Recorded information section start
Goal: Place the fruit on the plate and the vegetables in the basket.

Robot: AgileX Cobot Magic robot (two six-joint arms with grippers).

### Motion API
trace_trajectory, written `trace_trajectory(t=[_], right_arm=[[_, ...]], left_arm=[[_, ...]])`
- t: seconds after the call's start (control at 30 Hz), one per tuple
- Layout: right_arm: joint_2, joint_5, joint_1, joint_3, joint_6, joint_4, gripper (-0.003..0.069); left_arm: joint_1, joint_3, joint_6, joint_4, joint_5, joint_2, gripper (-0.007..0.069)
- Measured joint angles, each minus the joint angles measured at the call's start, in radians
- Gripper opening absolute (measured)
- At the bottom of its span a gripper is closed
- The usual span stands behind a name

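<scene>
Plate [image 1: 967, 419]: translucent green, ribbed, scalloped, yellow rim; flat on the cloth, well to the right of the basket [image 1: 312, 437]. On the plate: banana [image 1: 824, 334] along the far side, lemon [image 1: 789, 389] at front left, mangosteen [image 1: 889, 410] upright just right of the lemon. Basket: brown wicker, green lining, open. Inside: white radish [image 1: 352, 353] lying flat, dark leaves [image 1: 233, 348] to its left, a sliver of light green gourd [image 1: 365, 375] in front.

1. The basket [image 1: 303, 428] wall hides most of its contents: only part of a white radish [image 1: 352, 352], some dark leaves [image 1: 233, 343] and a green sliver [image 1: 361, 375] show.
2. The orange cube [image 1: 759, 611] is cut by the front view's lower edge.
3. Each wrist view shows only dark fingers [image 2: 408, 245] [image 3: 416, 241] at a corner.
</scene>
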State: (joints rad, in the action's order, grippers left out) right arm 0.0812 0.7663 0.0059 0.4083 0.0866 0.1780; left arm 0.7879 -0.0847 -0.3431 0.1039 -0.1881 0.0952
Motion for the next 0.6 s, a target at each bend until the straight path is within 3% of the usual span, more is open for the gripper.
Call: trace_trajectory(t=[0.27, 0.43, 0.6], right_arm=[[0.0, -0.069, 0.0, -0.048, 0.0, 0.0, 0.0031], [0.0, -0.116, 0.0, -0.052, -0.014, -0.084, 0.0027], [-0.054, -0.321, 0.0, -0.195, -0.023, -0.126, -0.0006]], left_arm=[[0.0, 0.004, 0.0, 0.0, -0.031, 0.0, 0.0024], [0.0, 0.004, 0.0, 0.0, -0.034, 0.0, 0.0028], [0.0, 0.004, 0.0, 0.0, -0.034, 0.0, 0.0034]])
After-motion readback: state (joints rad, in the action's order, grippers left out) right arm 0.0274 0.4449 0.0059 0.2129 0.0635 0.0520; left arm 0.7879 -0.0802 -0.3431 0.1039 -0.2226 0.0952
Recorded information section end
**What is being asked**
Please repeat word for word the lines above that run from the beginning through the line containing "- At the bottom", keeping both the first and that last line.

**Result below**
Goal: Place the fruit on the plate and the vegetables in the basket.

Robot: AgileX Cobot Magic robot (two six-joint arms with grippers).

### Motion API
trace_trajectory, written `trace_trajectory(t=[_], right_arm=[[_, ...]], left_arm=[[_, ...]])`
- t: seconds after the call's start (control at 30 Hz), one per tuple
- Layout: right_arm: joint_2, joint_5, joint_1, joint_3, joint_6, joint_4, gripper (-0.003..0.069); left_arm: joint_1, joint_3, joint_6, joint_4, joint_5, joint_2, gripper (-0.007..0.069)
- Measured joint angles, each minus the joint angles measured at the call's start, in radians
- Gripper opening absolute (measured)
- At the bottom of its span a gripper is closed

The exercise is finished and nothing remains.